Archive for January, 2012

Bravery in Addiction

Friday, January 13th, 2012

I was flying across the country today and the program guide in the inflight magazine listed an action movie I’d been wanting to see. But it turned out that the movie was Dolphin Tale, the story of a dolphin that was injured and required her tail to be amputated because of infection. The story also focused on the people who helped her survive and named her Winter. I was disappointed and almost turned it off, but it caught my attention. I was crying by the time the movie ended. Just goes to show how what we want isn’t always the best thing for us.

To say the story is inspiring is an understatement, and what was most touching to me was the connection that human amputees had to Winter. I was struck by their bravery and Winter’s, and by the tenacity needed to get up every day and face the world without all of your parts.

Then I realized I meet such people every day because addiction is like an amputation. The patients I see in recovery get up everyday and face the world with a part of them missing.

Most people only see addiction from looking at behavior, but from talking to people with the illness I’ve long ago come to realize that the symptoms of the illness are independant of drug use. Most of my patients can identify the missing piece was missing long before the first drug, and they can all recall with great clarity the feeling of getting that back with their first use.

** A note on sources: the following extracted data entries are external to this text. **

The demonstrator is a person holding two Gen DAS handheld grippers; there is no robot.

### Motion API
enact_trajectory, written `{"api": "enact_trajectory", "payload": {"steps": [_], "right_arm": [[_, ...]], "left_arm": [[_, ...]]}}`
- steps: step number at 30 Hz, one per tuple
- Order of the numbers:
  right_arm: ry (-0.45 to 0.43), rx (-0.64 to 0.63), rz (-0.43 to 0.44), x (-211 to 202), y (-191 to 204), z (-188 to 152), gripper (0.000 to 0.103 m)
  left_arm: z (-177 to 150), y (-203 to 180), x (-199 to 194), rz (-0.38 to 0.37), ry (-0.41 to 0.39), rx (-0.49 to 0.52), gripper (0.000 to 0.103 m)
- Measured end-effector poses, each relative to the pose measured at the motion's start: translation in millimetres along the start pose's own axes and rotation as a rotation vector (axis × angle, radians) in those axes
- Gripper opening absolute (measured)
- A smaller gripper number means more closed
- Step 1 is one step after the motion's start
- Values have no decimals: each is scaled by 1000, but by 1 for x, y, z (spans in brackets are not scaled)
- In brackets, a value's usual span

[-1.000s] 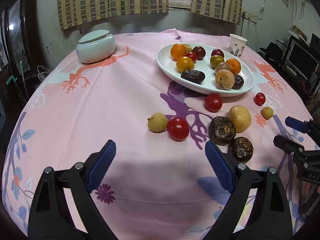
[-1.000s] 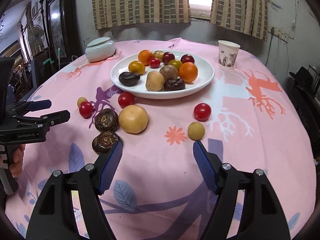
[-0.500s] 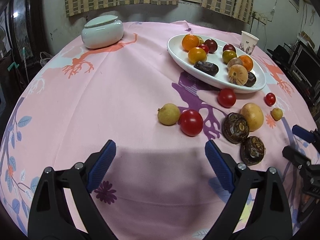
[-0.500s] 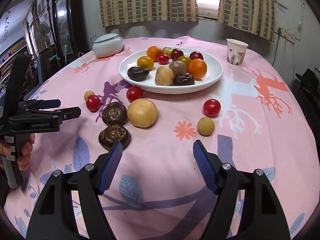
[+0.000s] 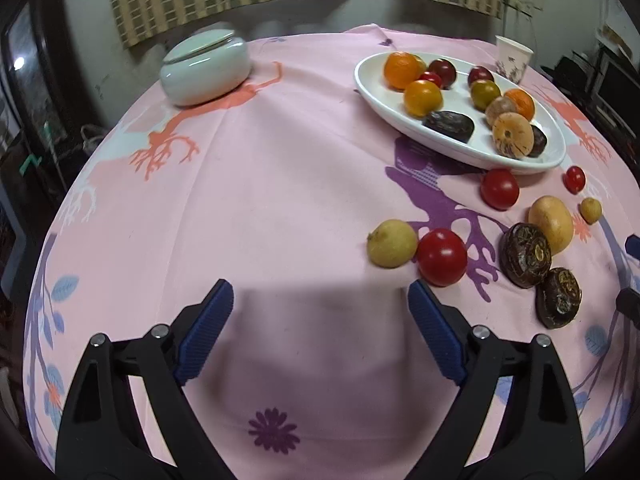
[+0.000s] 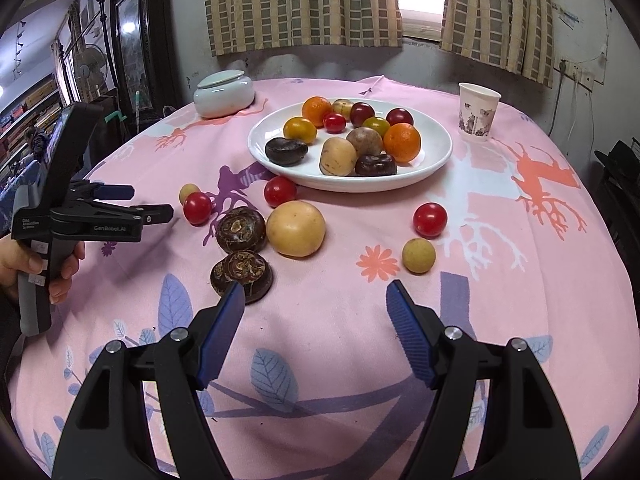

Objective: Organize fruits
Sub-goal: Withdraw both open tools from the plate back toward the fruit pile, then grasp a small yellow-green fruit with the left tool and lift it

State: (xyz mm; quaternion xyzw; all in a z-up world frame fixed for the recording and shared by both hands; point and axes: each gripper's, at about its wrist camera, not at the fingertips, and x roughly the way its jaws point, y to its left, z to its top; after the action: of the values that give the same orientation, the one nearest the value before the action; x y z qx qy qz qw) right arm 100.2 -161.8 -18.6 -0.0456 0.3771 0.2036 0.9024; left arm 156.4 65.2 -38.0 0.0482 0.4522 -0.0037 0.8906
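Note:
A white plate [image 5: 440, 140] [image 6: 360, 184] holds several fruits. Loose on the pink cloth lie a small yellow fruit [image 5: 392, 243], a red tomato [image 5: 442, 257] beside it, two dark round fruits [image 5: 526, 255] [image 6: 241, 229], a large yellow fruit [image 6: 296, 228], and more tomatoes [image 6: 430, 220]. My left gripper [image 5: 320, 286] [image 6: 154, 201] hovers short of the yellow fruit and tomato, its jaws wide and closing, with nothing between them. My right gripper [image 6: 315, 286] is open and holds nothing; its left finger is just in front of the nearer dark fruit [image 6: 242, 271].
A pale lidded jar [image 5: 205, 68] stands at the far left of the table, and a paper cup [image 6: 478, 112] stands right of the plate. A person's hand [image 6: 60, 276] grips the left tool's handle. The round table drops off on all sides.
My left gripper has come lower and closer to the yellow fruit and tomato, which look larger now. The right gripper has hardly moved. No fruit has shifted.

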Motion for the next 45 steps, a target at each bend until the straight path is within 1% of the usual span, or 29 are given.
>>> {"api": "enact_trajectory", "payload": {"steps": [1, 2, 4, 5, 6, 9, 14, 15, 16, 17, 18, 20, 22, 27, 31, 36, 41, 44, 45], "right_arm": [[6, 1, -2, 1, -1, 0, 74], [12, 1, -3, 3, -1, 0, 74], [28, 2, -8, 6, -1, -1, 74], [32, 1, -8, 6, -1, -1, 74], [33, 2, -5, 7, -1, -2, 74], [31, 2, -1, 6, -1, -2, 74], [42, 4, 3, 7, -1, -3, 74], [47, 3, 2, 8, 0, -3, 74], [50, 3, 0, 8, 0, -3, 74], [51, 4, 0, 9, 0, -4, 74], [52, 4, 0, 9, 0, -4, 74], [52, 5, -1, 9, 0, -4, 74], [53, 4, 0, 9, 0, -4, 74], [50, 10, 1, 8, -2, -4, 74], [39, 35, -7, 6, -10, -2, 74], [15, 98, -53, 1, -32, 0, 74], [53, 163, -116, 12, -50, 5, 73], [62, 166, -136, 22, -57, 15, 73], [82, 147, -158, 28, -58, 18, 67]], "left_arm": [[2, -2, 3, 2, -3, 26, 87], [4, -4, 6, 10, -2, 44, 83], [8, -6, 14, 10, 7, 65, 76], [10, -6, 16, 6, 8, 71, 71], [12, -7, 18, 1, 6, 76, 68], [17, -11, 22, -2, -9, 94, 66], [28, -10, 26, -46, -24, 97, 66], [29, -9, 27, -53, -23, 93, 61], [30, -8, 29, -79, -13, 86, 54], [31, -9, 32, -102, 3, 84, 40], [30, -9, 32, -124, 2, 74, 35], [29, -13, 32, -114, -3, 79, 34], [28, -16, 31, -114, -8, 84, 28], [22, -18, 21, -115, -11, 53, 28], [10, -24, -8, -142, -54, 55, 28], [-9, -32, -44, -213, -90, 49, 28], [-24, -53, -59, -291, -101, 63, 28], [-30, -65, -59, -299, -108, 100, 28], [-31, -68, -59, -300, -108, 111, 28]]}}
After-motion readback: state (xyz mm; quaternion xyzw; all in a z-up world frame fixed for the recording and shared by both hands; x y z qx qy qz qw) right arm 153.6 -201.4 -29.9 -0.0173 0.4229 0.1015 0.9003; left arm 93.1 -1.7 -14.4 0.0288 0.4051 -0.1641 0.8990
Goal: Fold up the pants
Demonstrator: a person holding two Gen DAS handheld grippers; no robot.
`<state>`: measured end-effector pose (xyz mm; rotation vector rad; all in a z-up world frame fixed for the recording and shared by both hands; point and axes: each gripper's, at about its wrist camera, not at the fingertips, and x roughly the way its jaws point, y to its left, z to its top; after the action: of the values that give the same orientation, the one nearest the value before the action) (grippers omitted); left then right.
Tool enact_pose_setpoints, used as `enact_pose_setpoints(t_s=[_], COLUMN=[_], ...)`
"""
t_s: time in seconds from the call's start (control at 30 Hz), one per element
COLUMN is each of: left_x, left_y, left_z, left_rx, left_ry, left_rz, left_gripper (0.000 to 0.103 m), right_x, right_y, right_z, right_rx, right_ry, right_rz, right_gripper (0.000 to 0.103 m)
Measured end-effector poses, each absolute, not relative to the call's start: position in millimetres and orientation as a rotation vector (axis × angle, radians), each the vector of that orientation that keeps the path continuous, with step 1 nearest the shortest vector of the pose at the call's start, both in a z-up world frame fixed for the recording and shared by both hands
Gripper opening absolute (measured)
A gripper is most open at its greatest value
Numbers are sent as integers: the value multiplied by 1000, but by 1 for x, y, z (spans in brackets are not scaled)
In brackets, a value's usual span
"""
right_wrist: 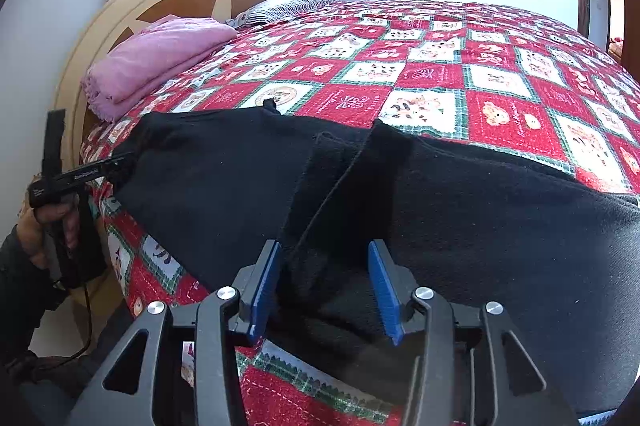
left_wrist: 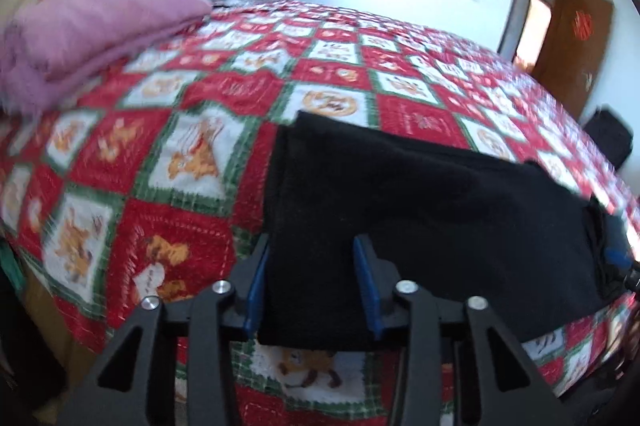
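Pants [right_wrist: 460, 226], black and fleecy, lie along the near edge of the red patchwork quilt [right_wrist: 440, 86], partly doubled over with seams bunched in the middle. You look to be between folds. Your left gripper [left_wrist: 314, 286] straddles one end of the fabric and your right gripper [right_wrist: 324, 290] the bunched middle, both with jaws apart and not pinching. Next, close on both edges squarely before lifting over.

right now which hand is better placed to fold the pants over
Left, likely: its gripper straddles the end edge of the black pants, ready to pinch. The right gripper sits mid-garment, over bunched fabric.
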<state>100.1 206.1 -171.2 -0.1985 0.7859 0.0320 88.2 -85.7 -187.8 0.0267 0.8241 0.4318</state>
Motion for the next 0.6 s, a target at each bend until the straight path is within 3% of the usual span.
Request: enact_pose_setpoints(t_s=[0.13, 0.17, 0.2, 0.23, 0.6], left_x=[99, 99, 98, 97, 76], left_y=[215, 217, 220, 220, 207], left_z=[-175, -174, -173, -170, -117], left_rx=[-261, -281, -314, -335, -357], left_ry=[774, 773, 772, 770, 642], left_rz=[-31, -54, -93, -120, -213], left_gripper=[46, 36, 18, 16, 15], right_x=[88, 87, 87, 87, 90], right_y=[-85, -85, -86, -87, -132], right_z=[-188, -188, -187, -186, -164], right_rx=[24, 23, 25, 33, 188], right_ry=[821, 821, 823, 825, 791], right_rz=[432, 431, 431, 432, 335], right_gripper=[47, 47, 47, 47, 48])
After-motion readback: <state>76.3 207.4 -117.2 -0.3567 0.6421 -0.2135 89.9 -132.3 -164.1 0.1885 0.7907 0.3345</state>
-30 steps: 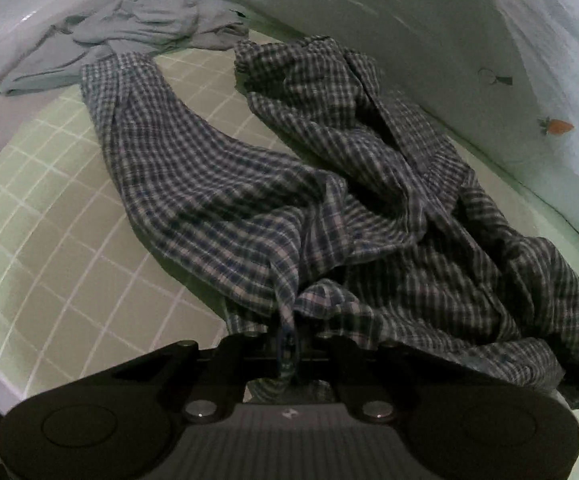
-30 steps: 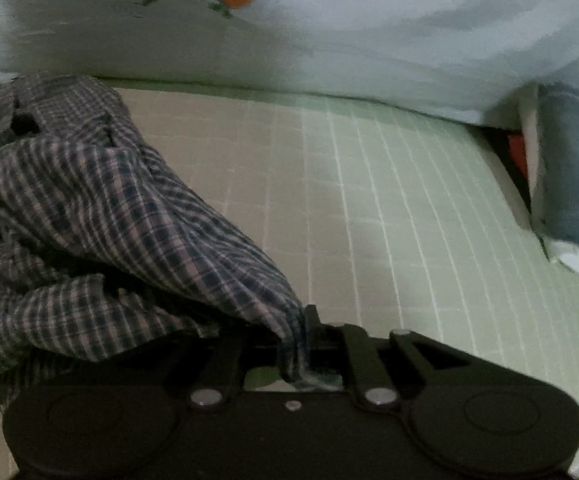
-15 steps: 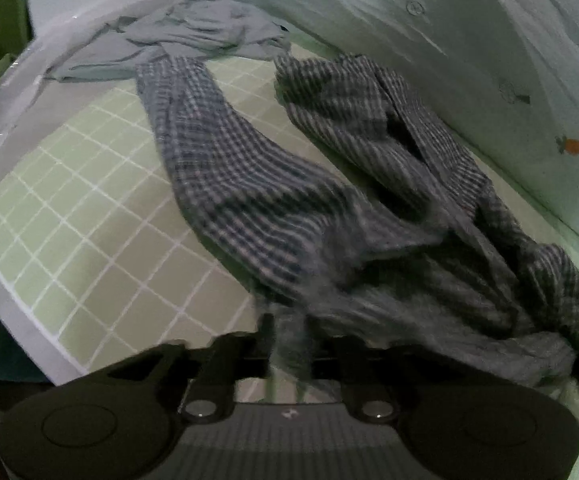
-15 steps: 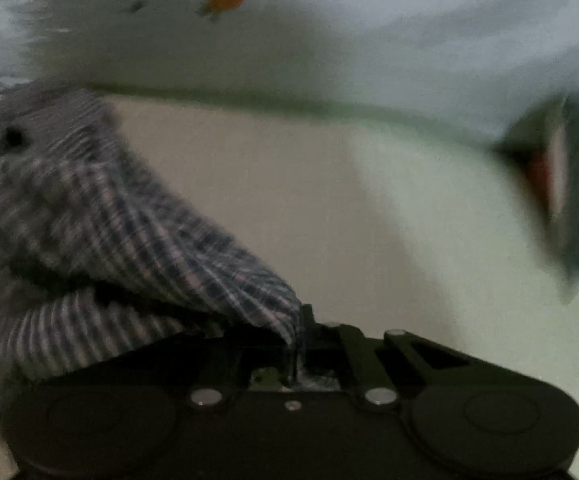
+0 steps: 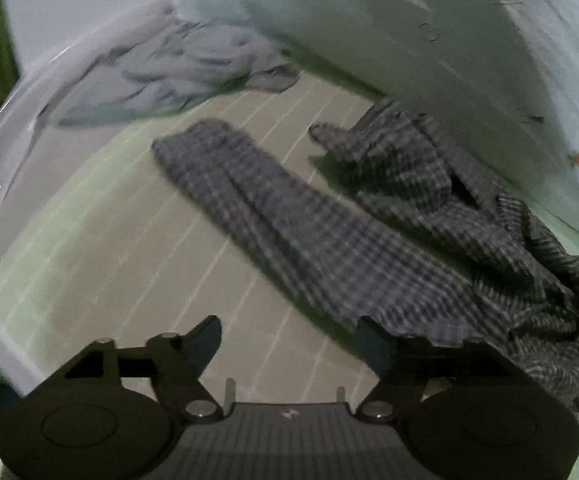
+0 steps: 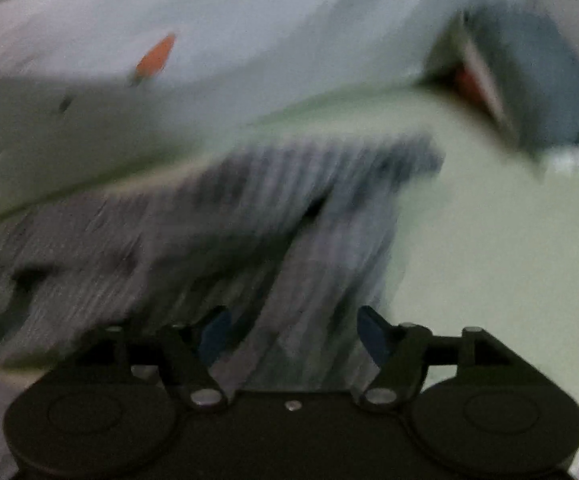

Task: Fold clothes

For them, recovery is getting up every day and voluntarily going without a part when they could readily go get a temporary prosthesis. True, the prothesis wouldn’t work for long, but it’s an amazing temptation when your brain knows what will make everything easier, even if only for a little while.

But recovering people aren’t, as they say, “a glum lot,” but actually quite at peace with the situation. There’s a line in the movie where one of the human amputees is depressed because he can no longer do the one thing he always wanted to do. Morgan Freeman’s character tells him, “Well, you’ll just have to pick something else to want to do. Luckily, there’s about a million things to choose from.”

That’s the attitude I see in successfully recovering people. They’re not depressed because of what they can’t do, but are grateful and glad to have the rest of the world to choose from.

A lot of peple will have difficulty seeing addiction as a disability or like an amputation. Many may feel offended that I’m likening people with addiction to people who have lost a leg through no fault of their own. Well, such is my experience, and this is my blog, so I guess you’ll just have to be angry. But, in case you have an open mind let me share with you some of the things I’ve heard from patients:

“I never knew what ‘have a nice day’ meant until I had my first cigarette.”

“My whole life, I knew I could never measure up to other people, and then somebody gave me a pain pill, and I felt normal for the first time.”

“I’d just sit there thinking of nothing and getting nothing done, paralyzed by my own brain. Then I found speed.”

“Nothing made any sense at all. I couldn’t concentrate. It was like everyone was speaking another language and they were all mad at me for not understanding. But when I drank I could understand them and respond to what they were saying.”

“The first time I felt part of the world around me was when I took my first Lortab.”

Most people get to be with other people, fit in, understand and feel part of the world around them. Most people can concentrate and remember and feel joy in daily living. But if there’s not enough dopamine tone in the midbrain, these things are missing. They’re not missing because the person wants them to be missing or because the person did something to make them go away. These things aren’t missing because the person is bad or weak or missing some element of character. These things are missing because of a deficit in the brain, a physical problem, a thing that is missing.

I forget sometimes what bravery and determination it takes for my patients to get up every day and face the world. I forget the fortitude it takes to redirect one’s brain to the parts of the world that are available and happliy focus on them. I’d still like to see that action movie, but I’m glad today that the universe had other plans.